Con las drogas no hay escapatoria en pacientes con una infancia comprometida por los disturbios emocionales y los trastornos de impulsividad y agresividad ya que esto aumenta la vulnerabilidad a la dependencia a las sustancias. En realidad la vulnerabilidad es doble: trastornos mentales desde la infancia y un desarrollo de su sistema nervioso todavía precario e inmaduro (no olvidemos que éste culmina de crecer a los 25 años) que no tiene recursos para frenar el impacto de los estupefacientes.

En esta realidad, ahí, las sustancias generan menos  rechazo y la estimulación es mucho mayor. La adictogenicidad es grande o sea que así  la pérdida de la libertad está asegurada.
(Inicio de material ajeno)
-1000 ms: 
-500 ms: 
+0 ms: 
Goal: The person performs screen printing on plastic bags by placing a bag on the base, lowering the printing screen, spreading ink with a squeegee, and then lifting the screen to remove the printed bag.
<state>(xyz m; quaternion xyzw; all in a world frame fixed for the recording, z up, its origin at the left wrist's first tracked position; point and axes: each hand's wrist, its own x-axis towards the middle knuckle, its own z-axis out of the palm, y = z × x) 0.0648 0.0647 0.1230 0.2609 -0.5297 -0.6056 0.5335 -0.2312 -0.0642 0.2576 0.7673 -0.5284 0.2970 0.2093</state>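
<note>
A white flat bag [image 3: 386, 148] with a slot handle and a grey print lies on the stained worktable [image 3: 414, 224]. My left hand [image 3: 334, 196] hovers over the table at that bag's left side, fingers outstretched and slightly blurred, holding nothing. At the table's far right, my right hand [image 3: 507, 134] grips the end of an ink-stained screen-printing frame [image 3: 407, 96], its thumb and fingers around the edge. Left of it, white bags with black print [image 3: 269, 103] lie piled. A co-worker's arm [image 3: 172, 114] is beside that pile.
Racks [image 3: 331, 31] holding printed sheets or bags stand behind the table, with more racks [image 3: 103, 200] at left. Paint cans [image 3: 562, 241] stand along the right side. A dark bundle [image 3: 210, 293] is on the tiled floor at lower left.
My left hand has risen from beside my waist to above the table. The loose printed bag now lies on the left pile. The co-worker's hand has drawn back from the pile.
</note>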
Al mismo tiempo las sustancias aseguran toxicidad o sea daños a todos los sistemas orgánicos y fundamentalmente al cerebro y a su evolución.

Así Axel va, lamentablemente, adquiriendo dos enfermedades: la adicción y consolidando sus problemas psicóticos.

Esto es lo que hoy se llama doble diagnóstico. En su honestidad brutal me dice “la marihuana me pierde…me vuelve loco”. Pero no puede no hacerlo y a esto lo llamamos dependencia a las sustancias. Aborrece aquello que hace.

Problemática parental 

Todo se complica cuando ve a su padre consumiendo. Este es  un empresario exitoso que recibe como pago de sus servicios cocaína. Lo ve consumir. Todo se complica porque incluso, en otras oportunidades,  van a comprar drogas juntos. Nueva lección de hoy: cuando la droga entra en una familia se diluyen todos los vínculos. El padre empieza a ser un par de él, pero nunca el padre puede ser un igual. El padre siempre es impar .Hay una jerarquía que funda esta relación. Si los dos  consumen y comparten  el hábito todo queda alterado.

Ya no hay límites que se puedan instrumentar. No hay disciplina posible. Ni transmisiones de valores que se puedan escuchar. Las normas familiares no se pueden instrumentar. Además si las drogas se convierten en el motivo principal de la vida del padre el dialogo con el hijo no existe y máxime en un momento clave como es la adolescencia. Ni hablar del dialogo de  la pareja de padres; las drogas son un interruptor de vínculos .Es el eje central de la vida de los consumidores. No hay otro ni otros: mujer, madre, hijo.

Dos grandes traumas de hoy

El consumo adolescente es uno de ellos ya que aumentan las posibilidades de eclosión de enfermedades mentales y el otro gran trauma es el consumo en familia. Alteración del sentido de realidad por un lado y por otra parte licuación de vínculos y destierro de la subjetividad por el arrasamiento ético de las jerarquías «fundantes» de un desarrollo sano como lo es el problema de drogas de los padres. En esto estamos y hay que luchar por una existencia más digna; este es para mí el imperativo ético de los terapeutas de hoy.

Dr. Juan Alberto Yaria
Director General GRADIVA-Rehabilitación en Adicciones.